The self-fitting procedure incorporated into the software was modeled on the second most user-preferred configuration in the work of Dreschler, Keidser, Convery, and Dillon (2008) and provided for adjustment of three parameters: overall level, high-frequency boost, and low-frequency cut. Although a two-parameter configuration was the most preferred in the Dreschler et al. study, we decided to retain separate high- and low-frequency adjustments because of the potential value of the latter during self-adjustment in noise.

Research on self-fitting has generally followed the clinical pattern of threshold-based prescription followed by fine-tuning (Convery, Keidser, Seeto, Yeend, & Freeston, 2015; Keidser & Convery, 2016; Keidser, Dillon, Zhou, & Carter, 2011; Keissling et al., 2015; Wong, 2012). In the present study, however, we bypassed individual prescription and gave participants the opportunity to make changes from a generic starting condition. We also included a speech recognition test (potentially self-administered) in the self-fitting protocol.

The goals of this study were to determine the following: the proportion of participants able to complete the self-fitting process and to do so without researcher help; the number of adjustments made and the time taken; the self-selected values of the three parameters; the number of word recognition errors made after self-adjustment; replicability; and the effects, if any, of the speech recognition test.

Software

Design Criteria

The design of the self-adjustment interface followed four principles:

  1. There should be no more than three adjustable parameters. The purpose was to minimize cognitive demands on the target population of elderly acquirers of hearing aids.

  2. Each parameter adjustment should be presented, initially, in isolation. We felt that users should have the opportunity to learn the association between each parameter and the resulting sensation in isolation before being exposed to all three in combination.

  3. Users should experience the impact of their adjustments on speech recognition—perhaps increasing the emphasis on intelligibility rather than on comfort.

  4. Each step in the adjustment process should be logged and timed for research purposes.

On the assumption that an adjustable parameter produces sensations that are “too little,” “too much,” or “just right,” the resulting software was named Goldilocks. The three adjustment parameters used in this first iteration of the software were:

  1. Loudness—overall root-mean-square (rms) coupler amplitude at 11 levels from 2 to 13 (60 to 100 dB SPL).

  2. Crispness—high-frequency boost above 1 kHz in five steps from 0 to 4 (0 to 8 dB/octave).

  3. Fullness—low-frequency cut below 500 Hz at five levels from 0 to 4 (0 to 20 dB).

The software was written in ToolBook Instructor (SumTotal Systems Inc., Gainesville, FL, USA) and implemented on a Microsoft Surface Pro3 computer.

Speech Materials

The Goldilocks software incorporated prerecorded speech for two purposes. The first was to provide users with amplified speech on which to base judgments. The second was to provide material for a speech recognition test to be given after the initial adjustment.

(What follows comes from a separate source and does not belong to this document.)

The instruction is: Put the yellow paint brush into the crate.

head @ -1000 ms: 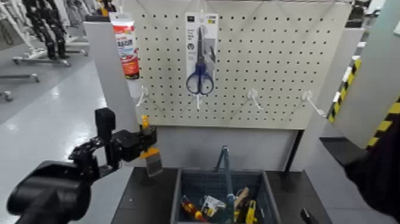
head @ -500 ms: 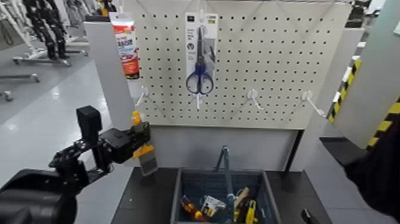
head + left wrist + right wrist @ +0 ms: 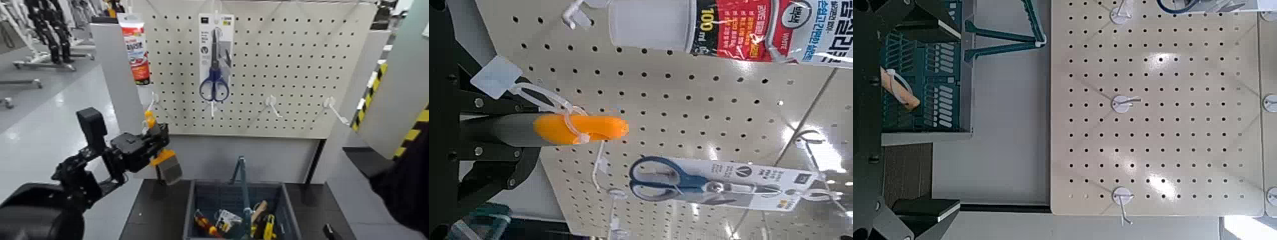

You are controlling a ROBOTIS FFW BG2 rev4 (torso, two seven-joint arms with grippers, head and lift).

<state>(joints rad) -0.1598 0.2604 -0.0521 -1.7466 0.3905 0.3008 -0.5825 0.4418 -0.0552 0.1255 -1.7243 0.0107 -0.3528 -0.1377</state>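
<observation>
White pegboard fills the wall in front of you, with blue-handled scissors hanging in their card packet near its middle and a red-and-white tube hung on the left post. Several bare white hooks stick out along the lower rows.

Below the board, on the dark shelf, sits the crate, its upright centre handle rising from the middle. You can see small tools lying in it: red, yellow and white pieces, too jumbled to name one by one.

Your left gripper is raised to the left of the crate, just in front of the pegboard's lower left corner. Its jaws are pinched on the yellow paint brush, which hangs tilted: the yellow handle tip points up toward the board and the grey ferrule and bristles point down and to the right, toward the crate's left edge. The brush is in the air, not over the crate opening and not touching it. In the left wrist view the orange handle end pokes out past the gripper with a white plastic tag loop around it.

Your right gripper does not show in the head view; only a dark shape sits at the right edge. The right wrist camera looks at the pegboard and the crate, and you cannot tell from it how those jaws stand.
</observation>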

The speech material consisted of 100 four-word sentences arranged in 10 lists of 10 sentences each, developed and recorded by Charles Ruby for an earlier research project (Ruby, 2015). The first sentence list was repeated continuously during user self-adjustment. The remaining nine lists were used for testing.

Spectral Alternatives

For use in Goldilocks, the sentences were preprocessed using DADiSP array-processing software (DSP Corporation, Newton, MA, USA). The required levels of low-frequency cut and high-frequency boost were approximated in five frequency bands centered at octave intervals from 354 to 5657 Hz. The result was a matrix of 25 spectra for each of the 100 sentences. The user's selection of “Crispness” and “Fullness” determined which of the 25 versions of the current sentence set was being heard. The user's selection of “Loudness” set the gain of the computer's sound card.

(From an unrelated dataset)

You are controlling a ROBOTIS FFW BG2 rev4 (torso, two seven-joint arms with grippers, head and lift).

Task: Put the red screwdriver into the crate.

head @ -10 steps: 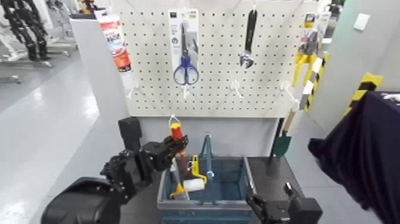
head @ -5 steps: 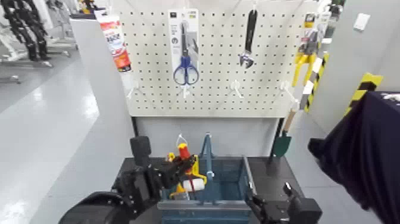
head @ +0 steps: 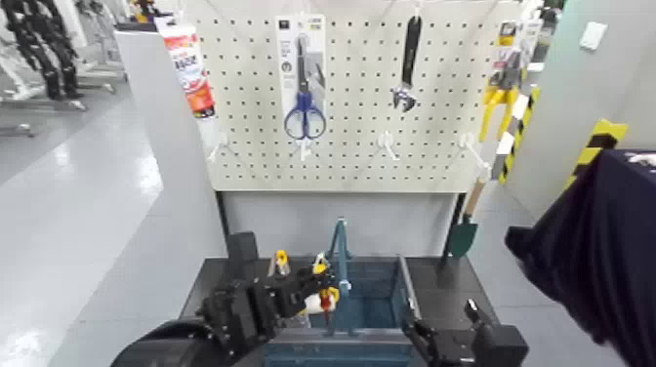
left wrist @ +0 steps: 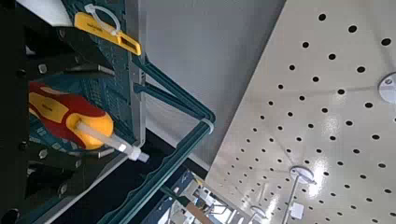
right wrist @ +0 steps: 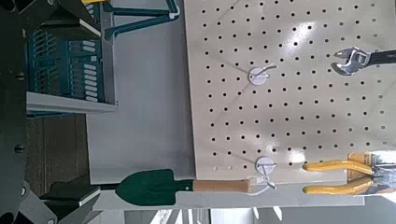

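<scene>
The red screwdriver (head: 329,292) has a red handle with a yellow band. My left gripper (head: 314,283) is shut on it and holds it low inside the blue-teal crate (head: 379,305), just left of the upright centre handle (head: 340,252). In the left wrist view the screwdriver's handle (left wrist: 63,116) lies between the dark fingers (left wrist: 47,61), with the crate's rim and handle (left wrist: 177,105) beyond it. The thin shaft is hidden. My right gripper (head: 436,344) is parked low at the crate's front right corner, open and empty.
A pegboard (head: 361,146) stands behind the crate with blue scissors (head: 305,109), a wrench (head: 406,68), yellow-handled pliers (head: 501,93) and a green trowel (head: 462,232). A yellow-handled tool (left wrist: 108,33) lies in the crate. A person's dark sleeve (head: 595,254) is at the right.
My left gripper has carried the red screwdriver right and down, from upright above the crate's left rim to low inside the crate beside the centre handle. The right arm has not moved.
</scene>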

Starting Level and Spectrum

For purposes of the present study, participants started with a generic combination of spectral shape and level. This was based on the National Acoustics Laboratory’s second prescriptive formula for nonlinear hearing aids (NAL-NL2) using a sound-field rms input of 65 dB SPL and a mild-to-moderate hearing loss of around 30 dB in the lower frequencies, sloping to 50 dB at 4 kHz. The starting “loudness” level (#4) gave an average coupler output of 67 dB SPL; the starting fullness level (#2) gave 10 dB of attenuation below 500 Hz; the starting “crispness” level (#2) gave a 4-dB/octave boost above 1 kHz. Note that NAL-NL2 prescribes a nonlinear relationship between input level and output. In this study, however, there was no compression of the speech signal heard by the participants.

Installation

As indicated earlier, Goldilocks was installed on a Microsoft Surface Pro3 computer (Microsoft, Redmond, WA, USA). Audio output was taken from the computer's docking station and delivered monaurally using an HF5 receiver (Etymotic Research, Inc., Elk Grove Village, IL, USA). The upper panel in Figure 1 shows the three user touch-screen adjustments. The lower panel shows a single logged adjustment record. In this case, the participant explored a range of levels for each parameter before returning to the starting spectral shape but with an overall amplitude increase of one step (approximately 4 dB).

Figure 1.

Figure 1.

The upper panel shows the three user controls for low-frequency cut (Fullness), overall amplitude (Loudness), and high-frequency boost (Crispness). These were initially presented one at a time. The lower panel shows the adjustment record for an individual user while listening to Set 1 of the preprocessed sentence materials.

Method

Participants

Twenty-six adults with mild-to-moderately-severe hearing loss participated in the study. Ages ranged from 52 to 89 years with a mean of 73 years. Average hearing loss at 500, 1000, 2000, and 4000 Hz ranged from 45 to 80 dB with a mean of 57 dB. Scores on the Montreal Cognitive Assessment Test (administered as an exclusionary criterion) ranged from 21/30 to 30/30 with a mean of 26/30. Fifteen participants were women and 11 were men. Thirteen of the participants were experienced hearing-aid users. The other 13 had never used hearing aids. Although not planned, the mean thresholds of the two groups were not significantly different between 250 and 4000 Hz, as shown in Figure 2.

Figure 2.

Figure 2.

Mean thresholds (±1 SD) of 13 experienced hearing-aid users and 13 nonusers.

Procedure

After consent to participate and collection of demographic data, cognitive screening and pure-tone audiometry were completed. Participants then heard, but were not asked to repeat, Set 1 of the short sentences, concatenated and played repeatedly. While listening, the order of adjustments and the accompanying on-screen instructions were as follows:

  1. Overall amplitude (Loudness)—“You are going to hear a man talking. You are encouraged to explore the effect of making the sound louder and softer. Adjust the loudness to your liking. Hit OK when you are satisfied. Tap here to Start.”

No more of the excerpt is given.